[Items from a data source]
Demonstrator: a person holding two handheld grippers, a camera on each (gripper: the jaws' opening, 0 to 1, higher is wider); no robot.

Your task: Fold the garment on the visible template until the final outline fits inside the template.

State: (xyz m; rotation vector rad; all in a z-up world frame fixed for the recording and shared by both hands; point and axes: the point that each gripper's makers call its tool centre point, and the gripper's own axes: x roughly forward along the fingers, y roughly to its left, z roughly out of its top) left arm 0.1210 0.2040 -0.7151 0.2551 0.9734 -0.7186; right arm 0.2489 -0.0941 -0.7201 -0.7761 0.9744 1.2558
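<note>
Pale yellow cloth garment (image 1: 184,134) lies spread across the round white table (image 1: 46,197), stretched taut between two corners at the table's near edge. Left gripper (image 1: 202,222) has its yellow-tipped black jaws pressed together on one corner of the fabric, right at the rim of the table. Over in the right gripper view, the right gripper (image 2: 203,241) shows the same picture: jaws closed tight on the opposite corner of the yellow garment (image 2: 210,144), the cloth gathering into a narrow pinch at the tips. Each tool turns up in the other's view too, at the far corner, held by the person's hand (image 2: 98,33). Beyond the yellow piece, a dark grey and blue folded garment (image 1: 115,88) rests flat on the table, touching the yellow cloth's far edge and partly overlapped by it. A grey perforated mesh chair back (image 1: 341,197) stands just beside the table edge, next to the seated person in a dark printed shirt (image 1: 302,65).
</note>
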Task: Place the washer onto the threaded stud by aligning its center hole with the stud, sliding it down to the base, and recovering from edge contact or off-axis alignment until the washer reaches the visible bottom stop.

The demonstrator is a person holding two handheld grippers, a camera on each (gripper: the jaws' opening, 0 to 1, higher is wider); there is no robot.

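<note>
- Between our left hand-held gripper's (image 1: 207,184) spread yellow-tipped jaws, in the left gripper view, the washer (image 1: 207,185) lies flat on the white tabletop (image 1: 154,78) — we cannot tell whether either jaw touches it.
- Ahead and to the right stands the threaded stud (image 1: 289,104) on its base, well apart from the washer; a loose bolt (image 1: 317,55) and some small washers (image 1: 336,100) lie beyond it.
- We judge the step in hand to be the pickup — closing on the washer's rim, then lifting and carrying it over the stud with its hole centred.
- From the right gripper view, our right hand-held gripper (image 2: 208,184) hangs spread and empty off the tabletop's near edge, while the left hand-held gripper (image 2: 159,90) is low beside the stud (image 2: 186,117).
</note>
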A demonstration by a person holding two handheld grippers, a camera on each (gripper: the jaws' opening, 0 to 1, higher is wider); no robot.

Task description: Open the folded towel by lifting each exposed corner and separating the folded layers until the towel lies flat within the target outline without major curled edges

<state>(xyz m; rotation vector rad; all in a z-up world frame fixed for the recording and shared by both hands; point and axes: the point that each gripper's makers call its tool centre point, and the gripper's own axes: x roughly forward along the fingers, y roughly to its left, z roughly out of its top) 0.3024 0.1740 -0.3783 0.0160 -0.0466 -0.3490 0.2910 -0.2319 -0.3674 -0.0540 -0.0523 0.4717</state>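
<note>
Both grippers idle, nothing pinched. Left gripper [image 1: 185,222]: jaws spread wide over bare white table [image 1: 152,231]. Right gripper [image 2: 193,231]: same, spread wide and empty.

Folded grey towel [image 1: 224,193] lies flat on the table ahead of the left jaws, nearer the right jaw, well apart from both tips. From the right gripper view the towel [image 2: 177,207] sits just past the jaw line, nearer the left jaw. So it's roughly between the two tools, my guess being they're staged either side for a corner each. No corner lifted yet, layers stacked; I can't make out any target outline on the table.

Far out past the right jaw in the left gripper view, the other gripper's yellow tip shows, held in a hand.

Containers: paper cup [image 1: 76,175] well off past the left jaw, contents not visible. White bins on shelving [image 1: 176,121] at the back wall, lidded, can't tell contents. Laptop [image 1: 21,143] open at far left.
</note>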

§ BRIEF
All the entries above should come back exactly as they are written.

§ RESPONSE AREA
Demonstrator: a person holding two handheld grippers, a camera on each (gripper: the jaws' opening, 0 to 1, higher is wider); no robot.

Your task: Fold the garment on the visible template until the final outline fits inside the template.

State: (xyz m; rotation vector rad; all in a z-up world frame fixed for the recording and shared by both hands; point and axes: the point that each gripper's makers call its tool centre point, and the gripper's own axes: x roughly forward along the fingers, y roughly to its left, z roughly out of its top) left arm 0.1210 0.2040 -0.7151 0.2551 0.9734 -0.7186; right arm 0.2489 -0.0941 -0.7201 -0.7761 0.9744 1.2558
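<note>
Pale yellow cloth garment (image 1: 184,134) lies spread across the round white table (image 1: 46,197), stretched taut between two corners at the table's near edge. Left gripper (image 1: 202,222) has its yellow-tipped black jaws pressed together on one corner of the fabric, right at the rim of the table. Over in the right gripper view, the right gripper (image 2: 203,241) shows the same picture: jaws closed tight on the opposite corner of the yellow garment (image 2: 210,144), the cloth gathering into a narrow pinch at the tips. Each tool turns up in the other's view too, at the far corner, held by the person's hand (image 2: 98,33). Beyond the yellow piece, a dark grey and blue folded garment (image 1: 115,88) rests flat on the table, touching the yellow cloth's far edge and partly overlapped by it. A grey perforated mesh chair back (image 1: 341,197) stands just beside the table edge, next to the seated person in a dark printed shirt (image 1: 302,65).
</note>
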Task: Place the washer onto the threaded stud by aligning its center hole with the stud, sliding it down to the base, and recovering from edge contact or off-axis alignment until the washer reaches the visible bottom stop.

The demonstrator is a person holding two handheld grippers, a camera on each (gripper: the jaws' opening, 0 to 1, higher is wider); there is no robot.

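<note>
- Between our left hand-held gripper's (image 1: 207,184) spread yellow-tipped jaws, in the left gripper view, the washer (image 1: 207,185) lies flat on the white tabletop (image 1: 154,78) — we cannot tell whether either jaw touches it.
- Ahead and to the right stands the threaded stud (image 1: 289,104) on its base, well apart from the washer; a loose bolt (image 1: 317,55) and some small washers (image 1: 336,100) lie beyond it.
- We judge the step in hand to be the pickup — closing on the washer's rim, then lifting and carrying it over the stud with its hole centred.
- From the right gripper view, our right hand-held gripper (image 2: 208,184) hangs spread and empty off the tabletop's near edge, while the left hand-held gripper (image 2: 159,90) is low beside the stud (image 2: 186,117).
</note>
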A demonstration by a person holding two handheld grippers, a camera on each (gripper: the jaws' opening, 0 to 1, higher is wider); no robot.

Task description: Open the folded towel by lifting each exposed corner and separating the folded layers until the towel lies flat within the target outline without major curled edges

<state>(xyz m; rotation vector rad; all in a z-up world frame fixed for the recording and shared by both hands; point and axes: the point that each gripper's makers call its tool centre point, and the gripper's own axes: x roughly forward along the fingers, y roughly to its left, z roughly out of its top) 0.3024 0.1740 -0.3783 0.0160 -0.0466 -0.3490 0.2910 -0.2319 -0.3674 -0.0540 -0.0523 0.4717</state>
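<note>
Both grippers idle, nothing pinched. Left gripper [image 1: 185,222]: jaws spread wide over bare white table [image 1: 152,231]. Right gripper [image 2: 193,231]: same, spread wide and empty.

Folded grey towel [image 1: 224,193] lies flat on the table ahead of the left jaws, nearer the right jaw, well apart from both tips. From the right gripper view the towel [image 2: 177,207] sits just past the jaw line, nearer the left jaw. So it's roughly between the two tools, my guess being they're staged either side for a corner each. No corner lifted yet, layers stacked; I can't make out any target outline on the table.

Far out past the right jaw in the left gripper view, the other gripper's yellow tip shows, held in a hand.

Containers: paper cup [image 1: 76,175] well off past the left jaw, contents not visible. White bins on shelving [image 1: 176,121] at the back wall, lidded, can't tell contents. Laptop [image 1: 21,143] open at far left.
</note>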

This completes the response.